RustDuck Botnet Rewrites in Rust to Hijack Routers for DDoS
Researchers at QiAnXin's XLab have been tracking a fast-evolving botnet called RustDuck since February 2026, warning that its true danger lies not in its current size but in the speed of its development. The malware hijacks home routers, IP cameras, Android boxes, and poorly secured servers, weaponizing them into a distributed denial-of-service (DDoS) network designed to flood targets with junk traffic until they buckle. What sets RustDuck apart from the crowded botnet field is a deliberate rewrite from C into Rust, paired with aggressive anti-analysis techniques that make the newer samples considerably harder to dissect or dismantle.
RustDuck spreads through a layered, opportunistic approach that blends old and new attack vectors. Its first route is brute-force credential guessing against Telnet and SSH services exposed to the internet with weak or default credentials, an entry point that any free password strength checker could have helped administrators rule out. The second leverages unpatched firmware bugs, including CVE-2017-17215 in Huawei HG532 routers, CVE-2025-29635 in discontinued D-Link DIR-823X devices (recently added to CISA's Known Exploited Vulnerabilities list after Mirai variants exploited it in March 2026), CVE-2024-1781 in Totolink X6000R routers, and CVE-2018-8007 in Apache CouchDB. Its third path targets exposed server software such as ThinkPHP, Jenkins, and Hadoop YARN, with XLab identifying more than 20 distribution IPs, the busiest at 176.65.139[.]204. Network defenders can audit exposed attack surfaces using a port scanner to see which services are visible from the outside.

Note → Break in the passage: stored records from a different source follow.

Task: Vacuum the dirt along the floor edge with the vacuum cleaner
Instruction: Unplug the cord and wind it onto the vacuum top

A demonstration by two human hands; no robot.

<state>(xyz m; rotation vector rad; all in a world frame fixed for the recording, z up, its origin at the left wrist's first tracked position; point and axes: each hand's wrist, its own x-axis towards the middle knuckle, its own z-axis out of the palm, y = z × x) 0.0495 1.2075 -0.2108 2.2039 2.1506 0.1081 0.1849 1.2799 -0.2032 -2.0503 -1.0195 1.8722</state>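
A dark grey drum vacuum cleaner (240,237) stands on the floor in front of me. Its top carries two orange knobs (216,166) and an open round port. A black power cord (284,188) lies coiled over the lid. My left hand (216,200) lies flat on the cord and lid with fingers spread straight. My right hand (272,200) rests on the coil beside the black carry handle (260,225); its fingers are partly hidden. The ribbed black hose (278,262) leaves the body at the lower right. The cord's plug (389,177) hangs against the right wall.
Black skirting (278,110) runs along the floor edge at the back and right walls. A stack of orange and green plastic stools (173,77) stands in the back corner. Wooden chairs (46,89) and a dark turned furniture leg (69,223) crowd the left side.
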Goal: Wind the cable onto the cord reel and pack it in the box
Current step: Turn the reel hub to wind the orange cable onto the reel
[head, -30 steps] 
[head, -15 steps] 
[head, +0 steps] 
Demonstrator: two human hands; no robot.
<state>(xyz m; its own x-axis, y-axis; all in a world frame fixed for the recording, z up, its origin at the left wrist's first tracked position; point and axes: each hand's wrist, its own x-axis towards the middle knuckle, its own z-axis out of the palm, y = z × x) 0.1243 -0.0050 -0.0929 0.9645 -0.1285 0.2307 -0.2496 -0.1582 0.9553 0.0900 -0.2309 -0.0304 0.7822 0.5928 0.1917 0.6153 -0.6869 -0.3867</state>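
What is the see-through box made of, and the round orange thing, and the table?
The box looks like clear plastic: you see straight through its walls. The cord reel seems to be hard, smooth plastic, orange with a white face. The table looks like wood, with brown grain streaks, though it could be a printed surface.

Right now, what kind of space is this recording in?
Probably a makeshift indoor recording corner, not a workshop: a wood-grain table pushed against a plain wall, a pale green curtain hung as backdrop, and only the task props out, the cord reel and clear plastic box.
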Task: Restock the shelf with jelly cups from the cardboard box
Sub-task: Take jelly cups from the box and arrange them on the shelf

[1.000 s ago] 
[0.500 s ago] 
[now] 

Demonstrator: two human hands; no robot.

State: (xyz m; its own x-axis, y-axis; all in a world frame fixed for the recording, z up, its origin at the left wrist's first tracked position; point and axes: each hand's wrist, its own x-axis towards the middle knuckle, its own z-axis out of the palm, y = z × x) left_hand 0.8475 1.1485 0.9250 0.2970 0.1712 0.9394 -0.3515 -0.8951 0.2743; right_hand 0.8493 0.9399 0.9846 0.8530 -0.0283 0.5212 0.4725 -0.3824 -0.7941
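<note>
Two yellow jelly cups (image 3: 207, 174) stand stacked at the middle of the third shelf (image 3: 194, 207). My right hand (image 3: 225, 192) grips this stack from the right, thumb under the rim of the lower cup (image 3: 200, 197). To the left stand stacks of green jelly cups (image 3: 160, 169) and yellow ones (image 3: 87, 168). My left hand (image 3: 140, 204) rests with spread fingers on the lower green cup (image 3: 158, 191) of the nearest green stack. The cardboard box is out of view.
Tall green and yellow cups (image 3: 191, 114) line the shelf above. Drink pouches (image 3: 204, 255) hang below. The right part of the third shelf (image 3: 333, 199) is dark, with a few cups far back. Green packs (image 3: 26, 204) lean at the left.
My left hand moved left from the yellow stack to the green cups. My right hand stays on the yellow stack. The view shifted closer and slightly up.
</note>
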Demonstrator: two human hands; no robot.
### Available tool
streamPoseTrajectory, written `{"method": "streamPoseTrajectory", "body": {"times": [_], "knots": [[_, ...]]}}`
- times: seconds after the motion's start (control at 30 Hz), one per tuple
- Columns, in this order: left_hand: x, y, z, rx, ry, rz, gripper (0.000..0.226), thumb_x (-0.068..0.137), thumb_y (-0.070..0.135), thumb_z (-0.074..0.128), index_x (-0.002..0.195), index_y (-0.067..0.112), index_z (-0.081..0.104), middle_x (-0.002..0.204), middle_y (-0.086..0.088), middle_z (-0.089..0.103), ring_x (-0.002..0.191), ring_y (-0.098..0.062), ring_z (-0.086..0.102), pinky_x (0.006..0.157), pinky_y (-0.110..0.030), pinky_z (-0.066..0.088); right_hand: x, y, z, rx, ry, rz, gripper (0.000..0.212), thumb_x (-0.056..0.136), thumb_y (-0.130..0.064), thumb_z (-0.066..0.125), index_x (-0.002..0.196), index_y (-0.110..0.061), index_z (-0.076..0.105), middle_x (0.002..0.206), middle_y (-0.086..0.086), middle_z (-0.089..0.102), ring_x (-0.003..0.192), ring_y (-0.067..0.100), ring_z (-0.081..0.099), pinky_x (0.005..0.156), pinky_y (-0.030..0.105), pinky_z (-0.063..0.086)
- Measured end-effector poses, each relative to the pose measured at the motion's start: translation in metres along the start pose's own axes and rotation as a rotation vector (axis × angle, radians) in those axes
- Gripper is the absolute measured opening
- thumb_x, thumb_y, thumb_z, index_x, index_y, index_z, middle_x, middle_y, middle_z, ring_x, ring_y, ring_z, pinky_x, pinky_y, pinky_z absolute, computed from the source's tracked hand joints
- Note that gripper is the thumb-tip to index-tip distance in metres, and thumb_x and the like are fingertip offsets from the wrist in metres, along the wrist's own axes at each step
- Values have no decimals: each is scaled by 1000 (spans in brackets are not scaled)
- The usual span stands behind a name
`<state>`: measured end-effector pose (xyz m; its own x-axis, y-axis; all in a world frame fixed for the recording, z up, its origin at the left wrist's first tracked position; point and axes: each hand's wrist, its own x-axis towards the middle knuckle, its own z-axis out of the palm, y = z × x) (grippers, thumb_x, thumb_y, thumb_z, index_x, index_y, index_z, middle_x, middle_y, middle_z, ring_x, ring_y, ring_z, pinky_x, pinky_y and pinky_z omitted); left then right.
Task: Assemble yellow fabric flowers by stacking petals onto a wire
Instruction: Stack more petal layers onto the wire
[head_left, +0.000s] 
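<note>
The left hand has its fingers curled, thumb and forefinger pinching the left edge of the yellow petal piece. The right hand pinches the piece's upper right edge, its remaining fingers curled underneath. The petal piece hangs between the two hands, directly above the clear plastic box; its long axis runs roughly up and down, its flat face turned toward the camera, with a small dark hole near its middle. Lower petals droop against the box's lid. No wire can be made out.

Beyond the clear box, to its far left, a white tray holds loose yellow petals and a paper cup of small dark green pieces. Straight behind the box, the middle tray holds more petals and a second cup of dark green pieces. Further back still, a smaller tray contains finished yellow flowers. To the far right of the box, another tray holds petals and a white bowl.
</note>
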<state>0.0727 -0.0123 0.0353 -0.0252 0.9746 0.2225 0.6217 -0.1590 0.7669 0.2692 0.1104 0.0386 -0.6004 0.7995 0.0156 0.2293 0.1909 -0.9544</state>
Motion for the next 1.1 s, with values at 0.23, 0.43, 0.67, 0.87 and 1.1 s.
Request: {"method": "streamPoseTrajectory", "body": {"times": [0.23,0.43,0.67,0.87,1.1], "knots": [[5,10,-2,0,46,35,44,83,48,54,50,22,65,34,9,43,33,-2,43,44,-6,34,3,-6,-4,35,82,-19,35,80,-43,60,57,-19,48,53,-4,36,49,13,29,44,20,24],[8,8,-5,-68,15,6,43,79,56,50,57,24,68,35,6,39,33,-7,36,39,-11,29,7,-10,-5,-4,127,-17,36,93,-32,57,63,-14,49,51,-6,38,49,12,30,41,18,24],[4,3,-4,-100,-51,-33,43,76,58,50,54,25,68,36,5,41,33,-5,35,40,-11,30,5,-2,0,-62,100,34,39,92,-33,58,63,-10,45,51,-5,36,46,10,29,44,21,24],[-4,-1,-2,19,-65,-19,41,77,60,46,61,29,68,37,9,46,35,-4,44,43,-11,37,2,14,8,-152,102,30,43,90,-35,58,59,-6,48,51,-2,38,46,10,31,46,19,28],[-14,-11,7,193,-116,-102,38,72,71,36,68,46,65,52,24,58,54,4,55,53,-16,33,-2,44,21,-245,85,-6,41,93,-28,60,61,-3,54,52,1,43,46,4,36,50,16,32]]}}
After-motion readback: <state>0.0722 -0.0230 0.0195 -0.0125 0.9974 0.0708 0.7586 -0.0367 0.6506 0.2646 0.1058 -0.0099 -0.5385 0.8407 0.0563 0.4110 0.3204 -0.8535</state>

The malware's technical design reveals active engineering rather than a quick re-skin of leaked source. RustDuck installs in two stages: a lightweight loader decrypts and unpacks a heavier core module that is being migrated to Rust, a language whose compiled binaries are notably harder for reverse engineers to decompile than the C binaries that have powered botnets for years. XLab observed real depth in the Rust core's key derivation, command-and-control communications, and anti-VM logic. Before executing its payload, the malware runs a checklist to detect research environments, scanning for tools like Wireshark and gdb as well as attached debuggers, then bailing out if it suspects it is being studied rather than deployed on a real victim.
For defenders, the takeaway is that legacy IoT devices and exposed server stacks remain low-hanging fruit, and that botnet operators are professionalizing their toolchains. Administrators should patch the listed CVEs immediately, retire end-of-life hardware like the D-Link DIR-823X, rotate default credentials on any internet-facing device, and run a full privacy and exposure checkup to identify weak points before an opportunistic botnet does. RustDuck may not be the largest network online today, but its rapid rewrite cycle signals that operators intend to stay ahead of defenders for some time.